### WHAT IS BEING ASKED
When the listing below reaches the line that has "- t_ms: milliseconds", start reproducing exactly; stop after the line that has "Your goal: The", and drop the pictures.

■ ■ ■ ■

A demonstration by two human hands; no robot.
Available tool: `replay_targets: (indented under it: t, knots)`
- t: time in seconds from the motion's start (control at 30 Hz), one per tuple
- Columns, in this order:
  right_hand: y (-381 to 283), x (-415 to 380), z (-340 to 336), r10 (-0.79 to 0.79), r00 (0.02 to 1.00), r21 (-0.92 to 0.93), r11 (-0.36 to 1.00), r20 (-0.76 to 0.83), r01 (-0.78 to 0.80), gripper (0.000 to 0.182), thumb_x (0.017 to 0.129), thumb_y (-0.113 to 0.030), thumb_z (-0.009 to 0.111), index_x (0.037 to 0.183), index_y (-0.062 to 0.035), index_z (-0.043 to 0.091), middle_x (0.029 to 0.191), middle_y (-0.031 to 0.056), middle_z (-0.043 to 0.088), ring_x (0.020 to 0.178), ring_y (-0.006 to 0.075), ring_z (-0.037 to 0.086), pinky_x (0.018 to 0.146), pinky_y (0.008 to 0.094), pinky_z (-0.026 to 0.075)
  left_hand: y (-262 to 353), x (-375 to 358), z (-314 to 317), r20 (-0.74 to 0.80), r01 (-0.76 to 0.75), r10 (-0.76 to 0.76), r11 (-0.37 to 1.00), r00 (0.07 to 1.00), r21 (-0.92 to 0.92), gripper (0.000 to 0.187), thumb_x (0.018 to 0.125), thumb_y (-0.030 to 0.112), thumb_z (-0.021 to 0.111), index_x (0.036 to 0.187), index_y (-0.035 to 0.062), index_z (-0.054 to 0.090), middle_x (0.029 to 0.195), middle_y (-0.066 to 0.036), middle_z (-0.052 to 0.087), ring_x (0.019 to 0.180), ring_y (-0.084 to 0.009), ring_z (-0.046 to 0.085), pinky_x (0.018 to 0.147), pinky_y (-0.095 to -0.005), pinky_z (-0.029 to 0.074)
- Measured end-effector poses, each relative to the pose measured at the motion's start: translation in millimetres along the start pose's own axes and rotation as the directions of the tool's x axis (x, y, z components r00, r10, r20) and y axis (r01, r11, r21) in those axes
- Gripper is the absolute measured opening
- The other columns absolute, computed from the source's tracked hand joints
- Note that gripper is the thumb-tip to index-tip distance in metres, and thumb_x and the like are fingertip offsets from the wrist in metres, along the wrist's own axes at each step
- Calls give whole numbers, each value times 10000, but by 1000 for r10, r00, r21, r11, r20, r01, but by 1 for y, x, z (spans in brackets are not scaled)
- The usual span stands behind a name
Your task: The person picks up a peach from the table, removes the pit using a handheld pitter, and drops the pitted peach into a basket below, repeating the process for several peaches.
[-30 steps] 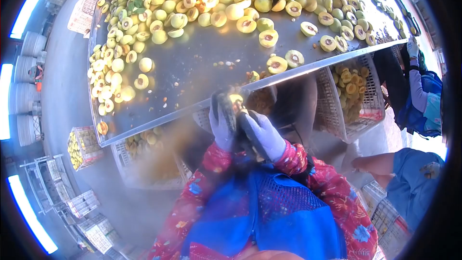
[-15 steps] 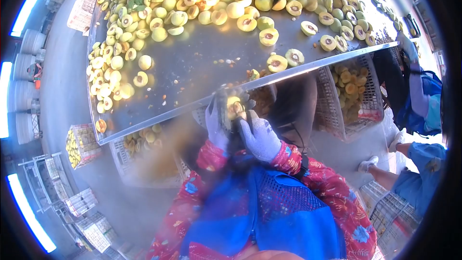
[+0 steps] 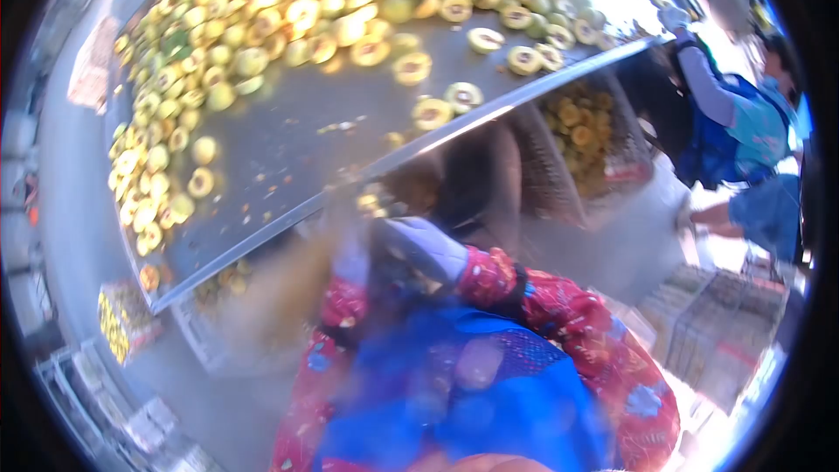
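Note:
My left hand (image 3: 351,249), in a pale glove, is at the table's front edge. A yellowish halved fruit (image 3: 371,201), like an apricot or plum, shows at its fingers and looks held there. Beside it on the right is my right hand (image 3: 426,245), also gloved, reaching in toward the same spot. Motion blur and a smear on the view hide its fingers. In front of both hands stands the metal table (image 3: 262,157), with a heap of halved fruits (image 3: 288,13) toward its far side. A few halves (image 3: 433,114) lie near the front edge.
Under the table, a crate of fruit (image 3: 581,135) stands to the right and another crate (image 3: 205,332) to the left. A fruit-filled basket (image 3: 127,323) sits on the floor at left. At right, a person in a blue vest (image 3: 730,118) stands near stacked crates (image 3: 717,332).
The view has swung, so the table and fruit sit farther left and higher. My hands have dropped lower and left in view, and my right hand looks more sideways. The halved fruit stays by my left fingers.

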State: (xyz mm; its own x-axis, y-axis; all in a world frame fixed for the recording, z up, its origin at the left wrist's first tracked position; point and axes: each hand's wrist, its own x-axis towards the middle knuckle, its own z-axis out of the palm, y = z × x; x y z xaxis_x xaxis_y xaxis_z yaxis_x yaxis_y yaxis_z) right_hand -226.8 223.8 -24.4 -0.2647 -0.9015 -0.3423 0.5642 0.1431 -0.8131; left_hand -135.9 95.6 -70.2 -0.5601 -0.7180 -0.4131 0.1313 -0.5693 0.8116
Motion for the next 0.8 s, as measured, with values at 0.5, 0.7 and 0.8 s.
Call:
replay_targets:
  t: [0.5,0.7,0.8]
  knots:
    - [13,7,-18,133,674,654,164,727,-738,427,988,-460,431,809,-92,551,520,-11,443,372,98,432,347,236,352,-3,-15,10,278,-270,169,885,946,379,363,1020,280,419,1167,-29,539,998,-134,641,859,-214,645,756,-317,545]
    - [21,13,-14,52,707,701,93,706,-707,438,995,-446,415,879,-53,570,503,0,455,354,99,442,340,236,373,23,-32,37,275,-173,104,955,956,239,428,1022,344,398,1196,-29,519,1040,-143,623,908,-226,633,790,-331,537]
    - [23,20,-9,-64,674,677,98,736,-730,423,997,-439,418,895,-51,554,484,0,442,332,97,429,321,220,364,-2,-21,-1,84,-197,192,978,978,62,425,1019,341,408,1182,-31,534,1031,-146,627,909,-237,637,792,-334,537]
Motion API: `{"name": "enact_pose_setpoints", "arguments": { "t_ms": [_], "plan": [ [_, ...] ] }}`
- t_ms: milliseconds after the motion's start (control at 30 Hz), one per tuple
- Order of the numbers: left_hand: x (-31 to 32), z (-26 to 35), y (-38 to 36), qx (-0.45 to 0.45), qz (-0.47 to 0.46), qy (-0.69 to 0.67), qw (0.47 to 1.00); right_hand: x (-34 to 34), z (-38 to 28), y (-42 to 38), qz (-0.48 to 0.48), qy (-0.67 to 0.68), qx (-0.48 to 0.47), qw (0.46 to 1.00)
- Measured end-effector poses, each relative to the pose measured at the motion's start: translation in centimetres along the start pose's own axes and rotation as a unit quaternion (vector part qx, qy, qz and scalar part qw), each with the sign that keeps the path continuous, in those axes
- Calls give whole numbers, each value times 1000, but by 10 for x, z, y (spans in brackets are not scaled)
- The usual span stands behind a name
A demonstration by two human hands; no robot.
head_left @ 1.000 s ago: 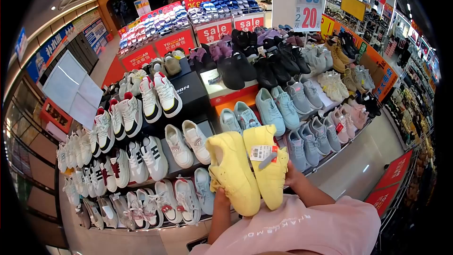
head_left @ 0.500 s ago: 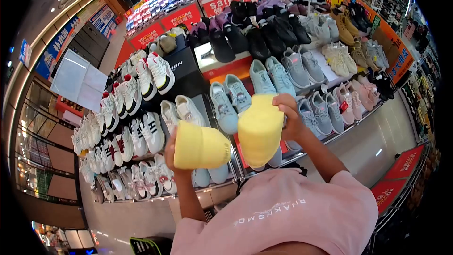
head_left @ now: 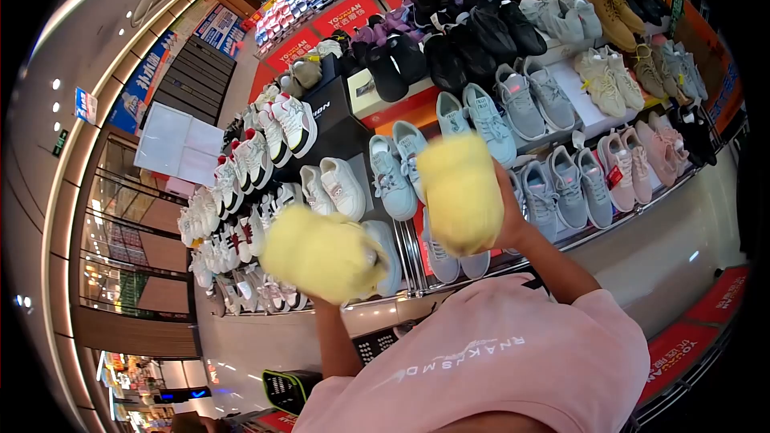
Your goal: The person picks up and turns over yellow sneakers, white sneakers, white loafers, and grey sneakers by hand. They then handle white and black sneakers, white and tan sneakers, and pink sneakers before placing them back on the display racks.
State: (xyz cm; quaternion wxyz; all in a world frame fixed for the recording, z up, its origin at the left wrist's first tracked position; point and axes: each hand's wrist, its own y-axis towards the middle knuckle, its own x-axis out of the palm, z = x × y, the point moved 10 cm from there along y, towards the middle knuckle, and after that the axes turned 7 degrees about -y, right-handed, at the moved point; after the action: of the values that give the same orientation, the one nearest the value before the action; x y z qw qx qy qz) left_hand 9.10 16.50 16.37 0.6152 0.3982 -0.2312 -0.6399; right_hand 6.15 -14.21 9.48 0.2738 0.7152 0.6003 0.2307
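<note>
My left hand [head_left: 322, 302] holds up one yellow shoe [head_left: 317, 252], which is smeared by motion and hides most of my fingers. A dark patch shows at that shoe's lower right end. My right hand [head_left: 508, 210] grips a second yellow shoe [head_left: 461, 192] from its right side, fingers mostly behind it. The two shoes are apart, both in the air in front of the display. Behind them stand pale blue sneakers [head_left: 393, 176] and white sneakers [head_left: 342, 188].
Grey sneakers [head_left: 523, 102], black shoes [head_left: 489, 32] and pink shoes [head_left: 618, 164] fill the tiered rack. White sneakers with red trim [head_left: 289, 124] stand to the left. A metal rail [head_left: 561, 234] edges the rack's front. A black-and-green object [head_left: 290, 389] is low on the left.
The left shoe has turned and moved down and left. The right shoe has shifted slightly right and up. My view has tilted, so the display sits further right.
</note>
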Motion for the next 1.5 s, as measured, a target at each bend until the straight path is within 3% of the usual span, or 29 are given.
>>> {"name": "enact_pose_setpoints", "arguments": {
  "t_ms": [100,167,200,233,267,333,433,500,567,600,700,733,833,867,933,967,1033,1067,1233,1367,1500],
  "plan": [
    [22,-71,-71,-257,62,-197,944,6,27,-14,50,172,132,975],
    [62,-62,-68,-272,-22,-185,944,14,32,-23,-5,114,152,982],
    [82,-57,-68,-277,-64,-178,942,8,40,-29,-15,162,195,967],
    [95,-71,-91,-399,-74,-208,890,1,50,-38,-25,210,238,948],
    [108,-59,-100,-387,-61,-204,897,-10,57,-44,-40,220,239,945],
    [148,-45,-121,-442,-72,-296,844,-32,73,-57,-71,242,243,937],
    [192,7,-134,-517,-96,-416,742,-69,97,-84,-156,259,337,891],
    [198,21,-151,-550,-136,-535,626,-83,97,-97,-192,294,370,860],
    [189,22,-148,-558,-119,-660,488,-77,94,-103,-245,299,375,843],
    [182,20,-140,-561,-117,-604,554,-73,92,-105,-272,299,378,833],
    [150,-26,-148,-597,-142,-530,586,-57,89,-93,-324,235,386,831],
    [142,-30,-145,-657,-103,-437,606,-49,85,-86,-339,239,373,830],
    [127,-50,-123,-596,-142,-342,712,-32,71,-62,-384,226,340,828],
    [124,-43,-123,-627,-63,-387,674,-30,64,-57,-400,206,337,827],
    [131,-15,-104,-564,-98,-357,738,-25,58,-57,-401,203,336,828],
    [133,-12,-104,-546,-117,-364,745,-27,57,-56,-410,174,317,837],
    [134,-16,-111,-544,-148,-356,746,-27,48,-52,-428,118,282,850],
    [131,-22,-117,-559,-161,-340,739,-26,53,-58,-432,126,328,831],
    [127,-54,-117,-578,-251,-318,708,-4,68,-50,-446,72,318,833],
    [139,-37,-98,-487,-275,-333,759,5,60,-15,-460,11,291,839],
    [148,-22,-107,-526,-189,-468,685,31,58,-6,-492,21,271,827]
  ]
}}
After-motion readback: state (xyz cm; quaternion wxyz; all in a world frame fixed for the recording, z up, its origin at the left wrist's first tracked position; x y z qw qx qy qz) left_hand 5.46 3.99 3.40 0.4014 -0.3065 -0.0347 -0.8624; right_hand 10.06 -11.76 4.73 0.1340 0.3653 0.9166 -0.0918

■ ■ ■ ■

### SOLUTION
- t_ms: milliseconds after the motion's start (control at 30 Hz), one per tuple
- Order of the numbers: left_hand: x (-31 to 32), z (-26 to 35), y (-38 to 36), qx (-0.45 to 0.45), qz (-0.47 to 0.46), qy (-0.69 to 0.67), qw (0.47 to 1.00); right_hand: x (-34 to 34), z (-38 to 28), y (-42 to 38), qz (-0.48 to 0.48), qy (-0.67 to 0.68), qx (-0.48 to 0.47), qw (0.46 to 1.00)
- Measured end-effector poses, each relative to the pose measured at the motion's start: translation in centimetres along the start pose's own axes and rotation as a unit quaternion (vector part qx, qy, qz and scalar part qw), each with the sign that keeps the path continuous, in those axes
- Calls give whole numbers, each value times 1000, but by 10 for x, z, y (spans in brackets are not scaled)
- The usual span stands behind a name
A demonstration by two human hands; no robot.
head_left @ 1.000 s ago: 
head_left @ 0.500 s ago: 
head_left @ now: 
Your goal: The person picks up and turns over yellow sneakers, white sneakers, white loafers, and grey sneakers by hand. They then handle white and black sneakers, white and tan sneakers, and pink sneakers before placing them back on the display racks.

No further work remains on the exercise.